Records contained in a dataset
* * * * *
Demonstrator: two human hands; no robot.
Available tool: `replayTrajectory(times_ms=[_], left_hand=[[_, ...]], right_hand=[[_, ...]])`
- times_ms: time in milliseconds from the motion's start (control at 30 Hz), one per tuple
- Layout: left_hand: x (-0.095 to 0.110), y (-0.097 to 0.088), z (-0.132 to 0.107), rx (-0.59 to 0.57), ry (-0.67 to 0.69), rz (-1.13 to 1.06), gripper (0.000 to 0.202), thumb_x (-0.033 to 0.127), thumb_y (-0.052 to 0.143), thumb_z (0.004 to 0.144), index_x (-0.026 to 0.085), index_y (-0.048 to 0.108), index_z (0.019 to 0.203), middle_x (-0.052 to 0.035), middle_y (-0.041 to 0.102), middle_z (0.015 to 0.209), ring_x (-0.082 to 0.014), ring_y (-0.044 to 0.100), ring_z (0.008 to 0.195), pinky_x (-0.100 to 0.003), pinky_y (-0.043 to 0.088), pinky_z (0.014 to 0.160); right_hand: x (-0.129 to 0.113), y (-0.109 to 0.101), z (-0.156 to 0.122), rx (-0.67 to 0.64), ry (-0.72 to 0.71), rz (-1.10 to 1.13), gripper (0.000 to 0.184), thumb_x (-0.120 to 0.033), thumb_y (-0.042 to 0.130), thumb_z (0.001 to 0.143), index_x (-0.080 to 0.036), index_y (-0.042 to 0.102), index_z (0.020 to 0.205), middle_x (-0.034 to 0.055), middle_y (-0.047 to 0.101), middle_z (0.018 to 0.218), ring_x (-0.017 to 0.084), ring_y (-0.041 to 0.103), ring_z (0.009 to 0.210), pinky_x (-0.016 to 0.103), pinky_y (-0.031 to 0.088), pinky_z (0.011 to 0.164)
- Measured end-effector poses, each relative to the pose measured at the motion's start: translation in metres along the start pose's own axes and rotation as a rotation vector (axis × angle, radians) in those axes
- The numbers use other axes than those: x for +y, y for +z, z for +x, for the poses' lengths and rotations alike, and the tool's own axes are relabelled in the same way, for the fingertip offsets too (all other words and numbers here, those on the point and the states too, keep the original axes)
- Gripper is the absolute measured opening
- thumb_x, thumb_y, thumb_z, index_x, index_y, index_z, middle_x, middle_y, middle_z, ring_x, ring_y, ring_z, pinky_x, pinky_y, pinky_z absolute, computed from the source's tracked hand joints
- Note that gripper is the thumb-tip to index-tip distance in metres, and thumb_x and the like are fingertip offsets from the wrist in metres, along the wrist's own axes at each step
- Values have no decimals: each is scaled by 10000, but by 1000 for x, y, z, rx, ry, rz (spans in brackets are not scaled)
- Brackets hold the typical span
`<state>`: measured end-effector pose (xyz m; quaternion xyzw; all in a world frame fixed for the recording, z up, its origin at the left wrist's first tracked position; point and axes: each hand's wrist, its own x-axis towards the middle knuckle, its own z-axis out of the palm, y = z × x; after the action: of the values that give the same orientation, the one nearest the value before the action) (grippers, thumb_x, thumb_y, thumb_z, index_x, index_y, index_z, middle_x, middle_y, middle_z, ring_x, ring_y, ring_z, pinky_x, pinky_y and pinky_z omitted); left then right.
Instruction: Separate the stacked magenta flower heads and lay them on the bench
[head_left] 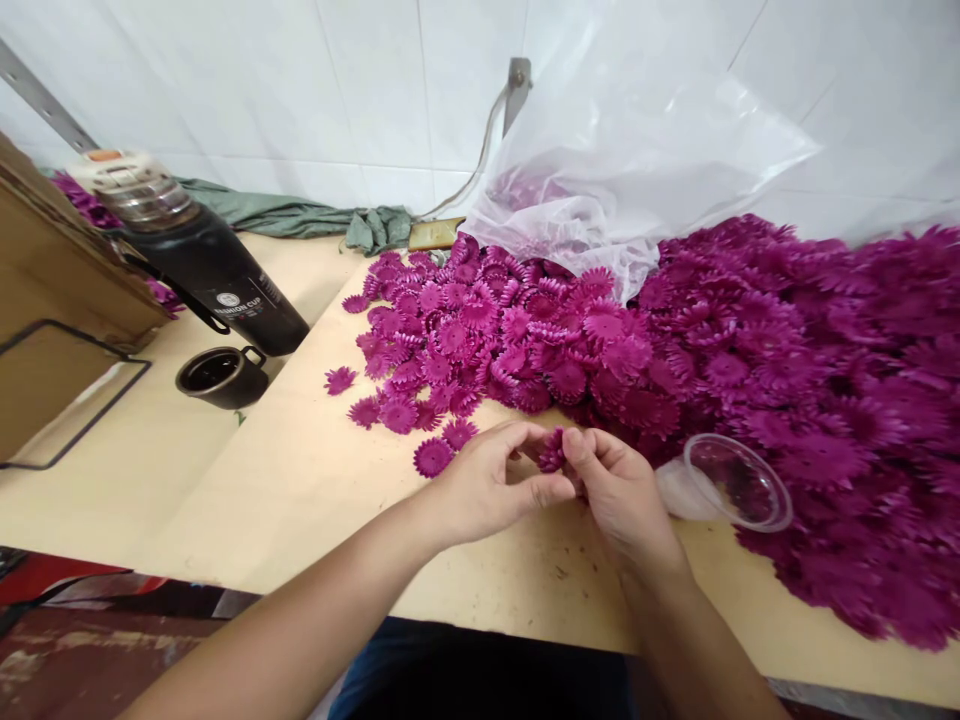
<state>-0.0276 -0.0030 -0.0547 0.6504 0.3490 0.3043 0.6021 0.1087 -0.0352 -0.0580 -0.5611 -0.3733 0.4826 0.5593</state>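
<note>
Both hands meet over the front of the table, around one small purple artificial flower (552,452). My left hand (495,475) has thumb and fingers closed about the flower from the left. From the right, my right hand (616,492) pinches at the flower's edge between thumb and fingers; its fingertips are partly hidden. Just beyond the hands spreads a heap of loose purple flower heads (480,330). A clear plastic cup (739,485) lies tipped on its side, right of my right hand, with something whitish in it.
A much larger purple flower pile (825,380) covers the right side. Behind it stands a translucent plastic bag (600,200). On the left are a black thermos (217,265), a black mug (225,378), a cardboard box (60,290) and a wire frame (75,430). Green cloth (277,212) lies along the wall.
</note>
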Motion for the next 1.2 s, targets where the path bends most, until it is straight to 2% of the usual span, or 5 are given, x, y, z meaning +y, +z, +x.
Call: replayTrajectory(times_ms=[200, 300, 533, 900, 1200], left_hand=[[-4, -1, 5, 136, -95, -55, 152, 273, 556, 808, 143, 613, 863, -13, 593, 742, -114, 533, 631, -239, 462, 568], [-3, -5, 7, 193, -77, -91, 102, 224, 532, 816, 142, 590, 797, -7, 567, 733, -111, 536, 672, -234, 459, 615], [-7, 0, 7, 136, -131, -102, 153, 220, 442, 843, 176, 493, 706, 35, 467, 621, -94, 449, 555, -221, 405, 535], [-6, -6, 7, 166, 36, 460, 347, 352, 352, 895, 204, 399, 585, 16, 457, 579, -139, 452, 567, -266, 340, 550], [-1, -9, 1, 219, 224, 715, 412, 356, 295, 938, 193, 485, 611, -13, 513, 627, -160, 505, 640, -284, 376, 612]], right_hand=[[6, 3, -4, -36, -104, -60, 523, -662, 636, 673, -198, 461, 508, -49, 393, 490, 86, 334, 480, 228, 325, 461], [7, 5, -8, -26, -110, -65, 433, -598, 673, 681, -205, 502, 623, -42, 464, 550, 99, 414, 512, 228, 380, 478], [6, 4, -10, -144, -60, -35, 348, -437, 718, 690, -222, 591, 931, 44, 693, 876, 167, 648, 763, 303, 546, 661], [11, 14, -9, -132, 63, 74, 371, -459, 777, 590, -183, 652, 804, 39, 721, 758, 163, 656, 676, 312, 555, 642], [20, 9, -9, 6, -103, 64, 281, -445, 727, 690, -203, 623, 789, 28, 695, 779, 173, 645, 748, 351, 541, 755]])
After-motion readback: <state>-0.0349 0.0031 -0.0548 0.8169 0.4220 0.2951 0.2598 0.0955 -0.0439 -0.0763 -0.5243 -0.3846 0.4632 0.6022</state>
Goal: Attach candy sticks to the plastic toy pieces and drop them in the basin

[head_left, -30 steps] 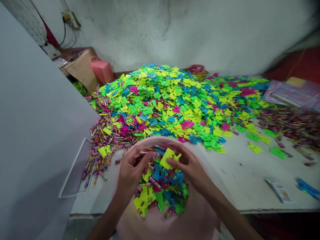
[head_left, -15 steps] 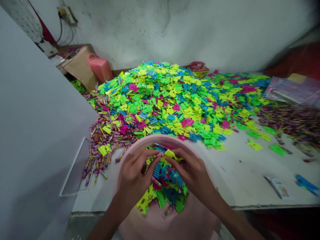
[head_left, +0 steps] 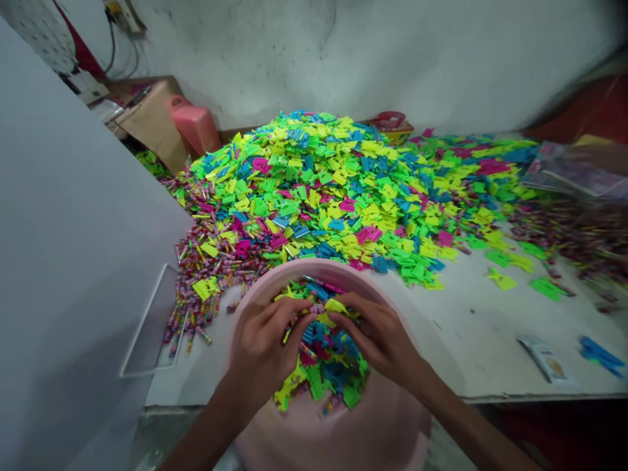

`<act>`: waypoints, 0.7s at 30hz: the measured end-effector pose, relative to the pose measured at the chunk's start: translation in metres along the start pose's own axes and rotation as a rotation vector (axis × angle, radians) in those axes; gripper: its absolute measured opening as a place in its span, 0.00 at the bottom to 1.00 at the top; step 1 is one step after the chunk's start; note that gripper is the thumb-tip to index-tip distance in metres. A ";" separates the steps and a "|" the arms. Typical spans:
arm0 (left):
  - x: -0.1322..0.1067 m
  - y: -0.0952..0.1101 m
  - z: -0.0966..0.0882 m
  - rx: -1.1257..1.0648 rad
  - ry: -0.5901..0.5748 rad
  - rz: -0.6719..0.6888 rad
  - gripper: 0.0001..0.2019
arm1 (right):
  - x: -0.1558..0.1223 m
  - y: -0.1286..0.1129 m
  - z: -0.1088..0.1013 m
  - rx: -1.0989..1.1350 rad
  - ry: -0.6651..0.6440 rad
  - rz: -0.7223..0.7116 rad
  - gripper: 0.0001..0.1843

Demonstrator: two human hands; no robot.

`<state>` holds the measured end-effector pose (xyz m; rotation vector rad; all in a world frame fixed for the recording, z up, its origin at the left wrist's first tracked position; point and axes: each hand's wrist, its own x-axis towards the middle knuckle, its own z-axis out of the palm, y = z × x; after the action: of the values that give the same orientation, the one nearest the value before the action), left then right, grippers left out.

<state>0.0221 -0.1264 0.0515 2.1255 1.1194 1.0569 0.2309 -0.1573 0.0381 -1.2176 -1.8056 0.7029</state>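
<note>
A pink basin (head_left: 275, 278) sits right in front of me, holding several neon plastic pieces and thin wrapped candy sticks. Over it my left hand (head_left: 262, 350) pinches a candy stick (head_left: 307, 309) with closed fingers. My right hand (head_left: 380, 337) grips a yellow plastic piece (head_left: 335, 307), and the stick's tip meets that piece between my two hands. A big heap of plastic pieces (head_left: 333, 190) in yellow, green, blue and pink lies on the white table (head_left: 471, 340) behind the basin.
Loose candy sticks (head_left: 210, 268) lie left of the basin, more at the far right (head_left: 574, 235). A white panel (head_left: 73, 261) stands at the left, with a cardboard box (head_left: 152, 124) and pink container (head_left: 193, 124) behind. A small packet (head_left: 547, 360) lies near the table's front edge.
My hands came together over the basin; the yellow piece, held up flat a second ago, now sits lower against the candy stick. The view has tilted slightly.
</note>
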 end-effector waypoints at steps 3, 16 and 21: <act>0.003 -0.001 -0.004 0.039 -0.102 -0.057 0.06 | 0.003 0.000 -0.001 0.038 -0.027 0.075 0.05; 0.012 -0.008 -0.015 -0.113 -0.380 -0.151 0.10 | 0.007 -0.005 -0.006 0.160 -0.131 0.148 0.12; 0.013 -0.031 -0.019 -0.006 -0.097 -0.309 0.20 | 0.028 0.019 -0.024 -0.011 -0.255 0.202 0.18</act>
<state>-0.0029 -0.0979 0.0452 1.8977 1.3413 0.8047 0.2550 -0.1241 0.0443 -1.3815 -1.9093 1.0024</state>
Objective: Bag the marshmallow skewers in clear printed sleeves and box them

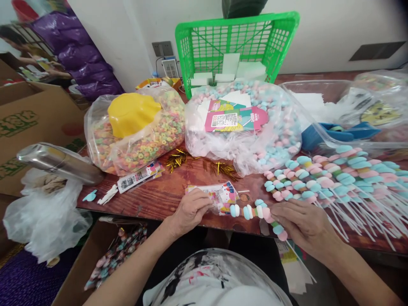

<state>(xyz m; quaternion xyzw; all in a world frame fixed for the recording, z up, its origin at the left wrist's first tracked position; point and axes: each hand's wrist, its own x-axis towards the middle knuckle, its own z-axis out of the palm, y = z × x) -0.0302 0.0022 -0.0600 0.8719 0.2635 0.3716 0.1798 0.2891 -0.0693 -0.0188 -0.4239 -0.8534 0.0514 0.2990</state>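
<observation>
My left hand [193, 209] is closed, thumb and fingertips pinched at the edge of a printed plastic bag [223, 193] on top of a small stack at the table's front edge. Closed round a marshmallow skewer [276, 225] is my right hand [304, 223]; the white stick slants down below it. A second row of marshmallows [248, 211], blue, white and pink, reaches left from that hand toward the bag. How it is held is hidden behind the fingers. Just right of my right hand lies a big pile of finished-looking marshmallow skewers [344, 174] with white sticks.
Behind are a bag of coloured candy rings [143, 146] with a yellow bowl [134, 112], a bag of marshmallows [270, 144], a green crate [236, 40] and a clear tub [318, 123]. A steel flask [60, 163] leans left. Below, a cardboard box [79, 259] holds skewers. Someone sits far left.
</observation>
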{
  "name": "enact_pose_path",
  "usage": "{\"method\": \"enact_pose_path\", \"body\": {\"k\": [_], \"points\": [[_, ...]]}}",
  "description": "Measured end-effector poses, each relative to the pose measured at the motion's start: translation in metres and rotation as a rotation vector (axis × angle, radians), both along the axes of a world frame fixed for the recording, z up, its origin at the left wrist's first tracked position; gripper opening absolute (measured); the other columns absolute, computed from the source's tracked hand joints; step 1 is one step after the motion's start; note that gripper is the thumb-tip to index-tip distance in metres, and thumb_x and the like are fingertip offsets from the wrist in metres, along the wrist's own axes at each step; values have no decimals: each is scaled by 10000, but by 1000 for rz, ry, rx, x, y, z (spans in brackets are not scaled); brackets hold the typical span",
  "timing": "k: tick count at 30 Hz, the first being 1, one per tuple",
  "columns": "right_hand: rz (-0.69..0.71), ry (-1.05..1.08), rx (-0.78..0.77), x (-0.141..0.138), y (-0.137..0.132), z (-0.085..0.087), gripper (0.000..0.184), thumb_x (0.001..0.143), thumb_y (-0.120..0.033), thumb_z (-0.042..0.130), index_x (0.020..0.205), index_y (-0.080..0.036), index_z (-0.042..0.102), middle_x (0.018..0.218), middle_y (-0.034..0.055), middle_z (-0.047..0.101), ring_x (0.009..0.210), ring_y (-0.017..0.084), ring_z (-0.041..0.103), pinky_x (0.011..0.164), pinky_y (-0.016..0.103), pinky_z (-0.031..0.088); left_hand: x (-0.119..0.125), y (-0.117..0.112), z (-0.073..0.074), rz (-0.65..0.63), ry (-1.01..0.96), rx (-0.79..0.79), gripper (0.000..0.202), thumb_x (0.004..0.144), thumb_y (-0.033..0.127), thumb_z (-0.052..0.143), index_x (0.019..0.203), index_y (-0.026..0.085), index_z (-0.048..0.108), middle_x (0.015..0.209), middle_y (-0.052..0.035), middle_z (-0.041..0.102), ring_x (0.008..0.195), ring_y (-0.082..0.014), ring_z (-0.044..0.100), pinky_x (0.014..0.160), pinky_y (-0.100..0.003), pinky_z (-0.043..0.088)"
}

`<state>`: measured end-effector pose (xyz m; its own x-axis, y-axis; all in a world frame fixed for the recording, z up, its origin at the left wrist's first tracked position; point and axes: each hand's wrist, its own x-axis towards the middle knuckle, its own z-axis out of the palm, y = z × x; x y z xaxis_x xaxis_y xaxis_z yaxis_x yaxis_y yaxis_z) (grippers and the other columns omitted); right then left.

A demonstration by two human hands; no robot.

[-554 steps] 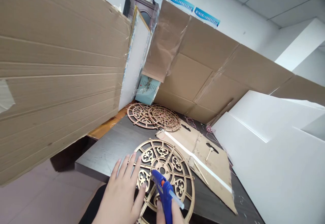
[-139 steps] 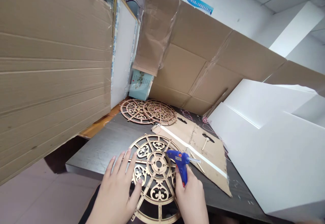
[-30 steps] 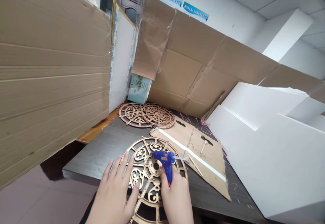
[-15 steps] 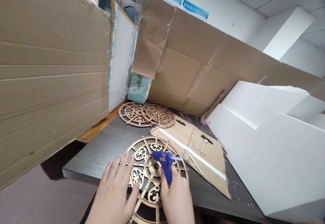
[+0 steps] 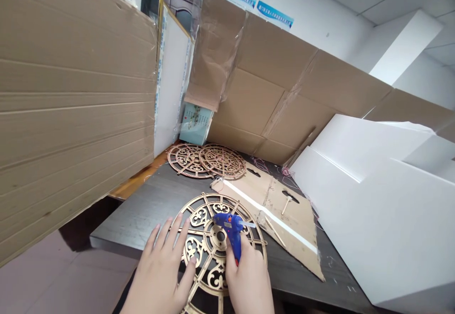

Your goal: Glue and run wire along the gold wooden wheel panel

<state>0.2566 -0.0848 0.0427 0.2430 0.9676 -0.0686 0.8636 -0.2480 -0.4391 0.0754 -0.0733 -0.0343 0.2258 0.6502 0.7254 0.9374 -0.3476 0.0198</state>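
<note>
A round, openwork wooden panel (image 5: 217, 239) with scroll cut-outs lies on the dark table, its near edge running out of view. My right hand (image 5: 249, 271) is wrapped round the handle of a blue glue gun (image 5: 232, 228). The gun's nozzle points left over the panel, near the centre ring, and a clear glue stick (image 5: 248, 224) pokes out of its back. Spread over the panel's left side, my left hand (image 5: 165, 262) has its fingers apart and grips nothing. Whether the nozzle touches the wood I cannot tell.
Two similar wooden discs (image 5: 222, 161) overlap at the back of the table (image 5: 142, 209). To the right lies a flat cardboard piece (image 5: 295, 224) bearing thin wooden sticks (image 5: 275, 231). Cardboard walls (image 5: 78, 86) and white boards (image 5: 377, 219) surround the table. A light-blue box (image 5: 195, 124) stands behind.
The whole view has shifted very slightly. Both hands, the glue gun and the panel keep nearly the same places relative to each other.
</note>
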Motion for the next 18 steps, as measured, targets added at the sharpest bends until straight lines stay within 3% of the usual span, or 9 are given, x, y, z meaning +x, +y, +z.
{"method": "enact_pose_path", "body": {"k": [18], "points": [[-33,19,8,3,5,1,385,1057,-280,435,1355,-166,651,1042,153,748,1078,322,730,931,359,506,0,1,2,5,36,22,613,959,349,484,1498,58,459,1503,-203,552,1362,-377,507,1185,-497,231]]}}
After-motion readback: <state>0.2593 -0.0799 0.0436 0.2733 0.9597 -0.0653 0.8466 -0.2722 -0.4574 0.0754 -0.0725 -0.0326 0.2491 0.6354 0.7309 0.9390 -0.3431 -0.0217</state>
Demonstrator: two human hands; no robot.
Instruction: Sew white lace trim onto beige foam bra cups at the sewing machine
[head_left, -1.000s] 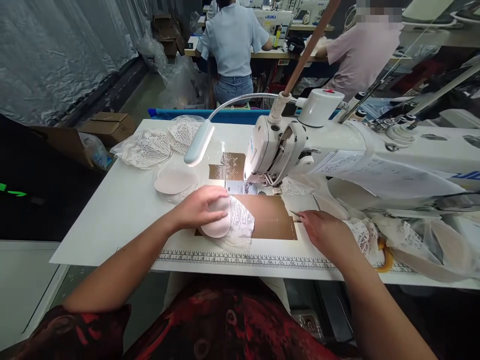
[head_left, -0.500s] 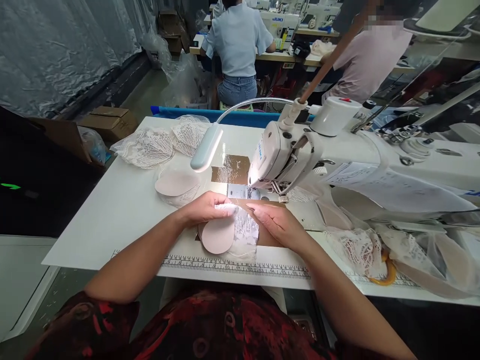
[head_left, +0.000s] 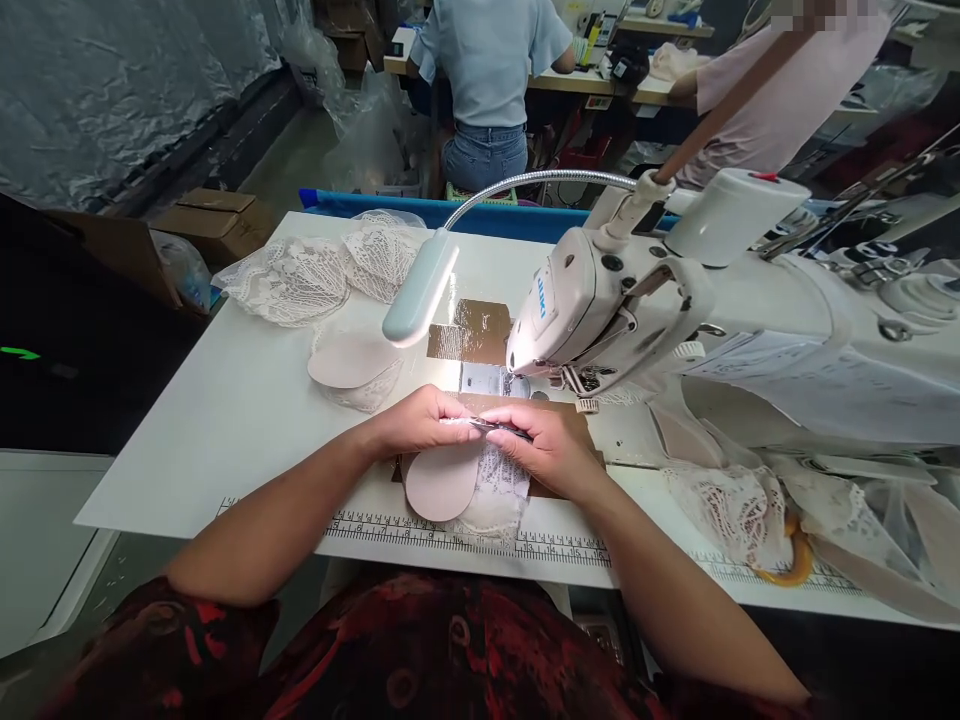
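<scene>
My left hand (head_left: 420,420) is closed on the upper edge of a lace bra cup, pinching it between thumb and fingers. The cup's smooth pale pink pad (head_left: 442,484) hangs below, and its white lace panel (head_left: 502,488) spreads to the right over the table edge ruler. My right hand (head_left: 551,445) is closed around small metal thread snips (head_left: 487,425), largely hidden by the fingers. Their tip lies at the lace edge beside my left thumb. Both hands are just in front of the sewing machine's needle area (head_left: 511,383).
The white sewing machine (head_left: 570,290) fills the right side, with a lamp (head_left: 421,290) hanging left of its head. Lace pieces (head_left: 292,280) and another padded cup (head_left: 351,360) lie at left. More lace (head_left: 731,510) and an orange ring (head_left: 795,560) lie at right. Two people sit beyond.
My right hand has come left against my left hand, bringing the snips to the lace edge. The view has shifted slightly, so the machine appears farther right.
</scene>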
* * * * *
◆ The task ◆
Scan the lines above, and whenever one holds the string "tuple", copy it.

◆ Solution to this task ◆
- times_ms: time in milliseconds from the motion's start (control at 30 Hz), one per tuple
  "timing": "k: tick count at 30 Hz, the first being 1, one per tuple",

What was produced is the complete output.